ENTRIES SUPPLIED START
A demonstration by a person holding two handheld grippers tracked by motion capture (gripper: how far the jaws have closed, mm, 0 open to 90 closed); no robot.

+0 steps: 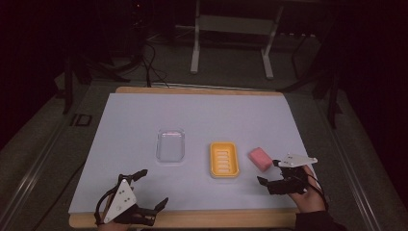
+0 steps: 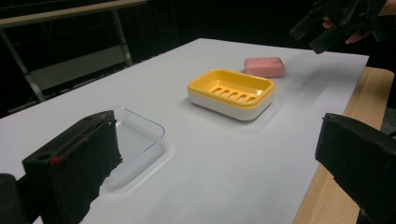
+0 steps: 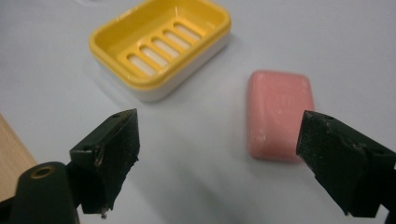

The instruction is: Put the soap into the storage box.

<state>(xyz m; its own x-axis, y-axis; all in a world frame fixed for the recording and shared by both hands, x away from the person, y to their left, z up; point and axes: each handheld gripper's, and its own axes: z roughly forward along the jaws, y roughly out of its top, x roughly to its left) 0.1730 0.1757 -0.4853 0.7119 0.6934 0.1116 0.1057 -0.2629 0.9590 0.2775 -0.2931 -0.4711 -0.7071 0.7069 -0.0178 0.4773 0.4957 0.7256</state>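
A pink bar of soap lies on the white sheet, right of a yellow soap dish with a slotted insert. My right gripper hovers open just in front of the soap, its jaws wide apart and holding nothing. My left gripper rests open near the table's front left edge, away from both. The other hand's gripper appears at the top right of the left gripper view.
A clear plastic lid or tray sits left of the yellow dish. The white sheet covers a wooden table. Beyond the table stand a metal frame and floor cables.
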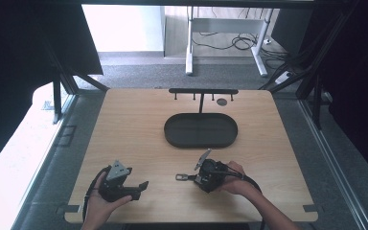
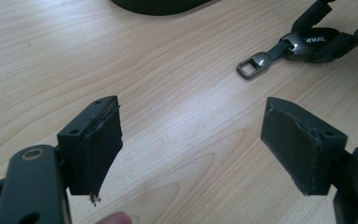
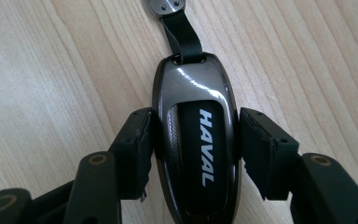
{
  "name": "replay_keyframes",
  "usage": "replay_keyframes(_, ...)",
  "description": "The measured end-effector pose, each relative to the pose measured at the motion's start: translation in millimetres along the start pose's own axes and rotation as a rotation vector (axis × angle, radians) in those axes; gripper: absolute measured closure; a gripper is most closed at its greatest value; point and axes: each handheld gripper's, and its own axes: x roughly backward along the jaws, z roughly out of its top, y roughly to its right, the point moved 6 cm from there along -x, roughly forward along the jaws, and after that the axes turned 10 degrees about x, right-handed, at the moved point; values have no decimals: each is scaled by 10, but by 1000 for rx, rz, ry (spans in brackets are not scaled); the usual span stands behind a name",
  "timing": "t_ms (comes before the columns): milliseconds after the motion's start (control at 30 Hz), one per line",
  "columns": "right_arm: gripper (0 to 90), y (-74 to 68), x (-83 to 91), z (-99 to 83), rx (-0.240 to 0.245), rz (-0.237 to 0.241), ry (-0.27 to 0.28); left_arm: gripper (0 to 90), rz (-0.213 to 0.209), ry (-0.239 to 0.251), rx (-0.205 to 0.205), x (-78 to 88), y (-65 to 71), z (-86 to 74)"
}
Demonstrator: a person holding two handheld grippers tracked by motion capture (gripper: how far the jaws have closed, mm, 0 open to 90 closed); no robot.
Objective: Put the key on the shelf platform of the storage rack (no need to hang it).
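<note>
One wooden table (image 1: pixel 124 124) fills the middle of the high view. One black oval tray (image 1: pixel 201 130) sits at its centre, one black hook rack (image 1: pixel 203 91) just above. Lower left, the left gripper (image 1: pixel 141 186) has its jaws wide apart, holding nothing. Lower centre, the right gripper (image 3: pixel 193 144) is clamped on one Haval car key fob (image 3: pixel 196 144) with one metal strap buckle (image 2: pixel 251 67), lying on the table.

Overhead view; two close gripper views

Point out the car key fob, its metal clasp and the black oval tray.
car key fob (image 3: pixel 200 154), right gripper view, on its lettered face.
metal clasp (image 2: pixel 250 66), left gripper view, on its loop.
black oval tray (image 1: pixel 172 136), high view, on its rim.
</note>
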Motion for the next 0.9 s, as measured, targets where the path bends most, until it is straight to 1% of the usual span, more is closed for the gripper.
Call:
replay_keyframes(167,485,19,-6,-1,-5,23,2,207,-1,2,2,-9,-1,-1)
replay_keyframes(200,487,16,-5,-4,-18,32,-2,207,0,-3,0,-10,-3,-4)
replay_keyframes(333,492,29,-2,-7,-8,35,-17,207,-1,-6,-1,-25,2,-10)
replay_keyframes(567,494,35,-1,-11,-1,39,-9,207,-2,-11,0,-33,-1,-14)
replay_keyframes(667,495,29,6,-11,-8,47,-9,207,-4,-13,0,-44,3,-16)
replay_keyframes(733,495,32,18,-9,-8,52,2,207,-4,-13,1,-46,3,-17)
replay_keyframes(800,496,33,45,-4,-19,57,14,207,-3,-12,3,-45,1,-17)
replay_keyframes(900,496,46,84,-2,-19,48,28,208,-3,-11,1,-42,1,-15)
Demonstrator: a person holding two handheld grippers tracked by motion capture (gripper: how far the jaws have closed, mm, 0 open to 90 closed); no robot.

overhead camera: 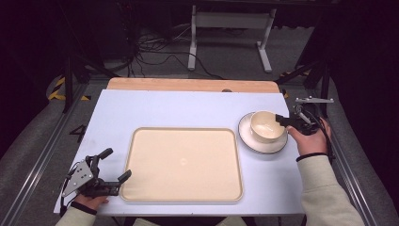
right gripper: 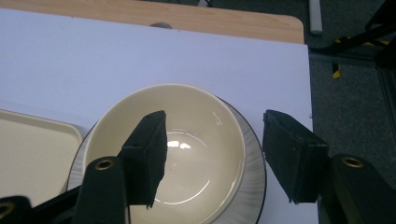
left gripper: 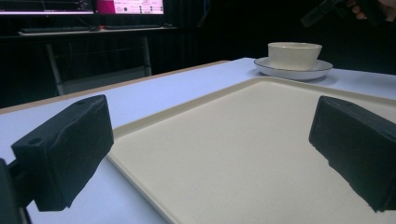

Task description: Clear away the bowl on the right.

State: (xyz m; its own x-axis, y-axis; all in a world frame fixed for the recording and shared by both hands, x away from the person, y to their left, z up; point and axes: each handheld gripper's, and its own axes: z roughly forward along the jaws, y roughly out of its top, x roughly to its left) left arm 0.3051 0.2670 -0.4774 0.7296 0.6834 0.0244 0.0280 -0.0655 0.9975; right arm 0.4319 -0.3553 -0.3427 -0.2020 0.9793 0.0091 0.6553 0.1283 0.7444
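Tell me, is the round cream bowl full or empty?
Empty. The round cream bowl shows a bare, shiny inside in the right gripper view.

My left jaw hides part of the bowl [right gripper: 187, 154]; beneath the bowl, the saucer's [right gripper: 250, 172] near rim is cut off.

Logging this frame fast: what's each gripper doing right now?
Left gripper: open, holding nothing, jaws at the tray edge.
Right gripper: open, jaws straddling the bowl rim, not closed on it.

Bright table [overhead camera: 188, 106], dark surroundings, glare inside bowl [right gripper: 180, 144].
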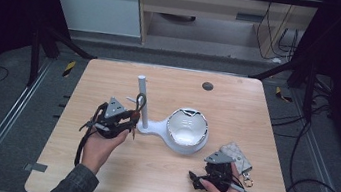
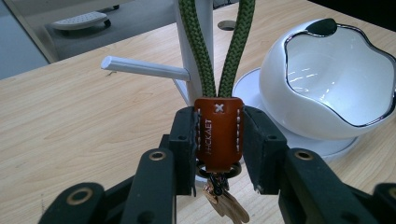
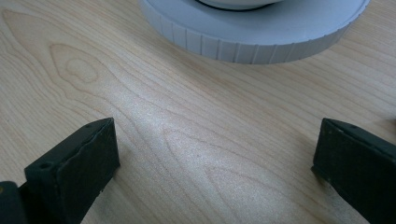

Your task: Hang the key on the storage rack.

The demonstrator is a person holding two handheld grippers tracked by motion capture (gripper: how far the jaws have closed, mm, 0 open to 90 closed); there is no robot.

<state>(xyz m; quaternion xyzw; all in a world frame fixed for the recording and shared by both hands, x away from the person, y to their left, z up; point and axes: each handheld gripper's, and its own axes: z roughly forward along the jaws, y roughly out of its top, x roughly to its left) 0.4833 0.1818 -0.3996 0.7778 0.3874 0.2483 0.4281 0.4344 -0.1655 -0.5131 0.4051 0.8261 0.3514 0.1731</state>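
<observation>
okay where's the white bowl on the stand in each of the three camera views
High view: the white bowl sits mid-table, right of the white post.
Left gripper view: upper right, behind the gripped keychain.
Right gripper view: the bowl can't be made out; the round base runs along the top edge.
Shared landmark: that white stand base.

Only readable text you've got: the brown leather tag (image 2: 218, 133) on the green cord keyring, seen in the left gripper view. Stamped lettering runs vertically along its left edge, looks like "HCKAET", first character unclear. A white stitched X sits at the top of that tag. Nothing else legible anywhere.
</observation>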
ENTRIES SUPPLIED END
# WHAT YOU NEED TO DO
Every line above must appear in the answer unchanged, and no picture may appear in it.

# SOLVED PROBLEM
A demonstration by a person holding two handheld grippers tracked by motion capture (gripper: how far the jaws have closed, mm, 0 open to 90 closed); no robot.

+0 steps: 
+0 steps: 
+0 steps: 

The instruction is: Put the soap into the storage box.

<state>(xyz m; its own x-axis, y-axis; all in a world frame fixed for the recording and shared by both hands, x away from the person, y to their left, z up; point and axes: each handheld gripper's, and its own axes: z roughly forward along the jaws, y roughly out of its top, x roughly to its left) 0.1730 0.1757 -0.4853 0.7119 0.6934 0.1116 0.1057 -0.2629 0.9590 0.2775 -0.2931 -0.4711 -0.7071 0.7069 -0.0178 0.4773 0.4957 0.7256</state>
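A pink bar of soap lies on the white sheet, right of a yellow soap dish with a slotted insert. My right gripper hovers open just in front of the soap, its jaws wide apart and holding nothing. My left gripper rests open near the table's front left edge, away from both. The other hand's gripper appears at the top right of the left gripper view.
A clear plastic lid or tray sits left of the yellow dish. The white sheet covers a wooden table. Beyond the table stand a metal frame and floor cables.
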{
  "name": "replay_keyframes",
  "usage": "replay_keyframes(_, ...)",
  "description": "The measured end-effector pose, each relative to the pose measured at the motion's start: translation in millimetres along the start pose's own axes and rotation as a rotation vector (axis × angle, radians) in those axes; gripper: absolute measured closure; a gripper is most closed at its greatest value; point and axes: each handheld gripper's, and its own axes: x roughly backward along the jaws, z roughly out of its top, y roughly to its right, the point moved 6 cm from there along -x, roughly forward along the jaws, and after that the axes turned 10 degrees about x, right-handed, at the moved point; values have no decimals: each is scaled by 10, but by 1000 for rx, rz, ry (spans in brackets are not scaled); the usual span stands behind a name",
  "timing": "t_ms (comes before the columns): milliseconds after the motion's start (control at 30 Hz), one per line",
  "columns": "right_arm: gripper (0 to 90), y (-74 to 68), x (-83 to 91), z (-99 to 83), rx (-0.240 to 0.245), rz (-0.237 to 0.241), ry (-0.27 to 0.28); left_arm: gripper (0 to 90), rz (-0.213 to 0.209), ry (-0.239 to 0.251), rx (-0.205 to 0.205), x (-78 to 88), y (-65 to 71), z (-86 to 74)"
}
Demonstrator: a person holding two handheld grippers tracked by motion capture (gripper: how far the jaws have closed, mm, 0 open to 90 closed); no robot.
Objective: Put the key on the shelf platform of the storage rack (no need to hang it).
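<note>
One wooden table (image 1: pixel 124 124) fills the middle of the high view. One black oval tray (image 1: pixel 201 130) sits at its centre, one black hook rack (image 1: pixel 203 91) just above. Lower left, the left gripper (image 1: pixel 141 186) has its jaws wide apart, holding nothing. Lower centre, the right gripper (image 3: pixel 193 144) is clamped on one Haval car key fob (image 3: pixel 196 144) with one metal strap buckle (image 2: pixel 251 67), lying on the table.

Overhead view; two close gripper views

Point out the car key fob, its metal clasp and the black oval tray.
car key fob (image 3: pixel 200 154), right gripper view, on its lettered face.
metal clasp (image 2: pixel 250 66), left gripper view, on its loop.
black oval tray (image 1: pixel 172 136), high view, on its rim.
</note>
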Motion for the next 0.9 s, as measured, targets where the path bends most, until it is straight to 1% of the usual span, more is closed for the gripper.
Call:
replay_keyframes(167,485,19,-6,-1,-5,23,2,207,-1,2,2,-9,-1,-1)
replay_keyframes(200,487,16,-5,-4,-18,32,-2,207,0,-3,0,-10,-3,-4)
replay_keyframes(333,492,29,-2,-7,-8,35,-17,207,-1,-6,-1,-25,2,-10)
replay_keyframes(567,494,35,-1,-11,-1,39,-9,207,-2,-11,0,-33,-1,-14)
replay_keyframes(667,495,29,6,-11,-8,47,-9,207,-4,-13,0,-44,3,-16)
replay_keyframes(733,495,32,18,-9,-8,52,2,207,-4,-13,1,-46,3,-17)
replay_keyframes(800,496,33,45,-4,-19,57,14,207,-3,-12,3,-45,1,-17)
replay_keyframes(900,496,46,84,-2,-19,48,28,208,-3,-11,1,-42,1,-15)
Demonstrator: a person holding two handheld grippers tracked by motion capture (gripper: how far the jaws have closed, mm, 0 open to 90 closed); no robot.

overhead camera: 
right gripper: 
left gripper: 

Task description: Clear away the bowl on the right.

State: (xyz m; its own x-axis, y-axis; all in a world frame fixed for the recording and shared by both hands, x away from the person, y to their left, z up; point and axes: each handheld gripper's, and its own axes: z roughly forward along the jaws, y roughly out of its top, x roughly to its left) left arm 0.3051 0.2670 -0.4774 0.7296 0.6834 0.0244 0.0280 -0.0655 0.9975; right arm 0.4319 -0.3553 -0.3427 -0.2020 0.9793 0.0091 0.6553 0.1283 0.7444
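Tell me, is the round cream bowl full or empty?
Empty. The round cream bowl shows a bare, shiny inside in the right gripper view.

My left jaw hides part of the bowl [right gripper: 187, 154]; beneath the bowl, the saucer's [right gripper: 250, 172] near rim is cut off.

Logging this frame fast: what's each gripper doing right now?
Left gripper: open, holding nothing, jaws at the tray edge.
Right gripper: open, jaws straddling the bowl rim, not closed on it.

Bright table [overhead camera: 188, 106], dark surroundings, glare inside bowl [right gripper: 180, 144].
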
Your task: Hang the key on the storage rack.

The demonstrator is a person holding two handheld grippers tracked by motion capture (gripper: how far the jaws have closed, mm, 0 open to 90 closed); there is no robot.

<state>(xyz m; quaternion xyzw; all in a world frame fixed for the recording and shared by both hands, x away from the person, y to their left, z up; point and axes: each handheld gripper's, and its own axes: z roughly forward along the jaws, y roughly out of its top, x roughly to its left) 0.4833 0.1818 -0.3996 0.7778 0.3874 0.2483 0.4281 0.4344 -0.1655 -0.5131 0.4051 0.8261 0.3514 0.1731</state>
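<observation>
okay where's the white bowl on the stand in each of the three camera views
High view: the white bowl sits mid-table, right of the white post.
Left gripper view: upper right, behind the gripped keychain.
Right gripper view: the bowl can't be made out; the round base runs along the top edge.
Shared landmark: that white stand base.

Only readable text you've got: the brown leather tag (image 2: 218, 133) on the green cord keyring, seen in the left gripper view. Stamped lettering runs vertically along its left edge, looks like "HCKAET", first character unclear. A white stitched X sits at the top of that tag. Nothing else legible anywhere.
</observation>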

This response is done.